Será que cafés e restaurantes têm mesmo de pagar direitos de autor pelo uso de rádio e TV? Alfredo José de Sousa acha que não.
O provedor de Justiça, Alfredo José de Sousa, pôs em causa a cobrança
de direitos de autor aos proprietários de cafés, restaurantes e hotéis
que se socorrem de rádios e televisores para animar os seus
estabelecimentos.
O provedor recomendou ao secretário de Estado da Cultura, Jorge Barreto
Xavier, que, perante as dúvidas legais que têm feito diferentes
tribunais adoptar decisões contraditórias sobre a matéria nos últimos
anos, altere o Código dos Direitos de Autor e Direitos Conexos no
sentido de clarificar as disposições legais em vigor. Objectivo:
"Estabelecer uma cláusula de razoabilidade de não-exigência nem de
autorização dos autores nem de qualquer contrapartida patrimonial pela
mera recepção das emissões de radiodifusão e televisão nos normais
receptores".
A falta de pagamento dos direitos de autor é considerada crime, razão
pela qual vários estabelecimentos de pequena dimensão têm sido alvo de
intervenções da GNR e da PSP mais ou menos aparatosas na sequência das
quais viram ser-lhes apreendidos rádios e televisores caseiros. Noutros
casos foram as discotecas e os hotéis a sofrer o mesmo tipo de
tratamento.
Divulgada ontem, a posição de Alfredo José de Sousa indigna os
defensores dos direitos de autor, que acusam o provedor de ignorar a
jurisprudência europeia. "Se aceitar esta recomendação, que é no mínimo
leviana, Portugal deixa de cumprir as directivas europeias sobre a
matéria", assegura Miguel Carretas, dirigente de uma associação, a
Passmúsica, que representa os interesses de artistas musicais e
produtores, cobrando o licenciamento da utilização das suas obras. "O
Estado português já foi sistematicamente condenado pela violação dos
direitos de autor", acrescenta.
Este responsável explica que do seu ponto de vista o assunto está
pacificado, uma vez que a Passmúsica estabeleceu um acordo com as
principais associações de hotelaria e restauração para pagamento dos
direitos de autor em que estão também previstas situações de isenção de
cobrança. Já no entender dos juristas da Provedoria de Justiça o facto
de televisões e rádios já pagarem direitos de autor devia inibir a sua
cobrança no acto de difusão pública. Miguel Carretas até percebe que,
numa situação de crise do sector da restauração, seja intenção de
Alfredo José de Sousa proteger os pequenos comerciantes. "Mas isso não
pode ser feito à custa do pequeno artista nacional, porque a indústria
musical nacional está de rastos", alerta.
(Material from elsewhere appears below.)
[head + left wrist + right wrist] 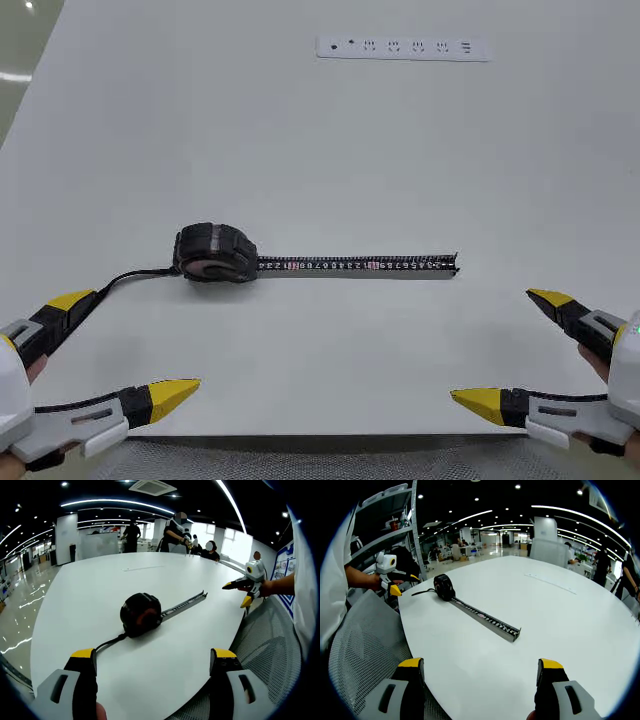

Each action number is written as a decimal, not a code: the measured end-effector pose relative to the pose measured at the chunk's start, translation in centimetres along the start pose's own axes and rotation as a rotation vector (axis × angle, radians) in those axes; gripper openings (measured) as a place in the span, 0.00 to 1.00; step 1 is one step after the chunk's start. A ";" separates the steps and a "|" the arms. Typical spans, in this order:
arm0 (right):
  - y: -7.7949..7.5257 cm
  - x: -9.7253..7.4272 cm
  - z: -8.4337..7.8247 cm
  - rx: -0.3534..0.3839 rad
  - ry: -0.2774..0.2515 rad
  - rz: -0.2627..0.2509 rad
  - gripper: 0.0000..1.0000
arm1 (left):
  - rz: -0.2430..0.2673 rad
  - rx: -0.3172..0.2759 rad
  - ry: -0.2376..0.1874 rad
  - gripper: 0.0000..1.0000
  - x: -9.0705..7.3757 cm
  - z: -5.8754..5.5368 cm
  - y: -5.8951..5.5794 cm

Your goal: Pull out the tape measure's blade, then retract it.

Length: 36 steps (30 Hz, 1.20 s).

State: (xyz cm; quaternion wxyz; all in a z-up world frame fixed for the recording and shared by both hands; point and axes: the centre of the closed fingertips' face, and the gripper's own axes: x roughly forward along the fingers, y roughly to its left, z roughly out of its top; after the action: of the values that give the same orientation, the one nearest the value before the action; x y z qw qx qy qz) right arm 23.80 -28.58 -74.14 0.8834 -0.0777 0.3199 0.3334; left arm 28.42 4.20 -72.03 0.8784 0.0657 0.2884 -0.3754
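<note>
A black tape measure lies on the white table, its blade pulled out to the right and ending in a hook. A black strap trails left from the case. The left gripper view has the case ahead, with the blade running away to the right. In the right gripper view the blade leads back to the case. My left gripper is open near the front left edge, holding nothing. My right gripper is open at the front right, apart from the hook.
A white power strip lies at the far side of the table. A mesh chair sits against the near edge. Several people stand beyond the table's far end in the left gripper view. Shelving rises at the left of the right gripper view.
</note>
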 end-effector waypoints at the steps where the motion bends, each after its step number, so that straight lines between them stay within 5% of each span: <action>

Assessor da administração da Sociedade Portuguesa de Autores (SPA),
também Lucas Serra se diz estupefacto perante a recomendação do
provedor: "Ele devia de facto ter solicitado a clarificação da lei, mas
no sentido da sua uniformização com a legislação comunitária". Lucas
Serra desvaloriza, no entanto, o impacto da posição de Alfredo José de
Sousa: "O seu papel é meramente opinativo, uma vez que não tem funções
executivas. E como já está de saída do cargo..."
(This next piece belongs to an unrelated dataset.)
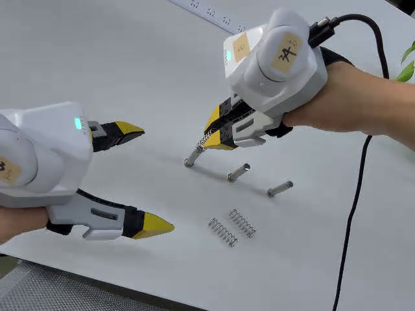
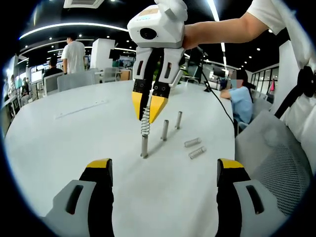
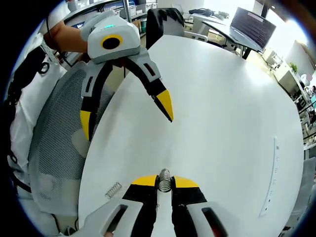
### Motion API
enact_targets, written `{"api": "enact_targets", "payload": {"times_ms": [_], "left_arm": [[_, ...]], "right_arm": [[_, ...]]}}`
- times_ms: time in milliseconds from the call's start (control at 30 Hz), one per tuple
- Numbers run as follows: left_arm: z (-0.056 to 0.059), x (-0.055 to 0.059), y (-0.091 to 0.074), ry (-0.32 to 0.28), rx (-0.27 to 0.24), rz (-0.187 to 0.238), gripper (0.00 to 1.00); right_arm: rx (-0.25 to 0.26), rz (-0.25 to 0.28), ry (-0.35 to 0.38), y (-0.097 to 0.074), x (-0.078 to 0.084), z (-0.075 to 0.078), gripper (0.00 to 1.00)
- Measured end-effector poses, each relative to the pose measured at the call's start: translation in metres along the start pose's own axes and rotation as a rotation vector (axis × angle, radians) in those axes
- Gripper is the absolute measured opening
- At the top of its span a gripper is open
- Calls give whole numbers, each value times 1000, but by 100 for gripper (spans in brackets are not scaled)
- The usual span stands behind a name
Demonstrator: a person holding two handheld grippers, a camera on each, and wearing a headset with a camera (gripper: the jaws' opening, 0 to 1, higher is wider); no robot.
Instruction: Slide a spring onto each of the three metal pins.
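My right gripper (image 1: 216,132) pinches the spring (image 1: 204,140) atop the leftmost pin (image 1: 193,157) at mid-frame, left gripper (image 1: 150,179) spread; any tilt could snag a coil and buckle it.

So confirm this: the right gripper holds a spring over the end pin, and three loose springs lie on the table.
Wrong count: the head view shows two loose springs on the table, not three. The right gripper does hold a spring over the end pin.
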State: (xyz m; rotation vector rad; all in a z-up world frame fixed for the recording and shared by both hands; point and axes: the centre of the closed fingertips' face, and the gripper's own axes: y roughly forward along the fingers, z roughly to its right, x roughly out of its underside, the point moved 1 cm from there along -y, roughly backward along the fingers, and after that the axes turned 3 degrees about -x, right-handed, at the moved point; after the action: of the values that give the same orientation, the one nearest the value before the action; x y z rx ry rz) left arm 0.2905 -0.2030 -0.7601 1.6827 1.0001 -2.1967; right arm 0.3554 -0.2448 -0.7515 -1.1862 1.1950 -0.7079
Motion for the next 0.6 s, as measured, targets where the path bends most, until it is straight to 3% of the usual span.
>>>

Alegando que altifalantes ou mesmo meros amplificadores de sinal, como
acontece obrigatoriamente com a TV por cabo, constituem formas de
difusão pública da arte alheia, a SPA apenas "fecha os olhos" à cobrança
quando estão em causa pequenos rádios, ou então quando os televisores
não emitem para além dos quatro canais. O argumento de que cafés e
restaurantes recorrem à imagem e ao som para criarem um ambiente
favorável ao negócio não convence o provedor, que alega que, apesar de
poder aumentar a clientela, o estratagema "não é determinante para o
lucro dos estabelecimentos de restauração e bebidas".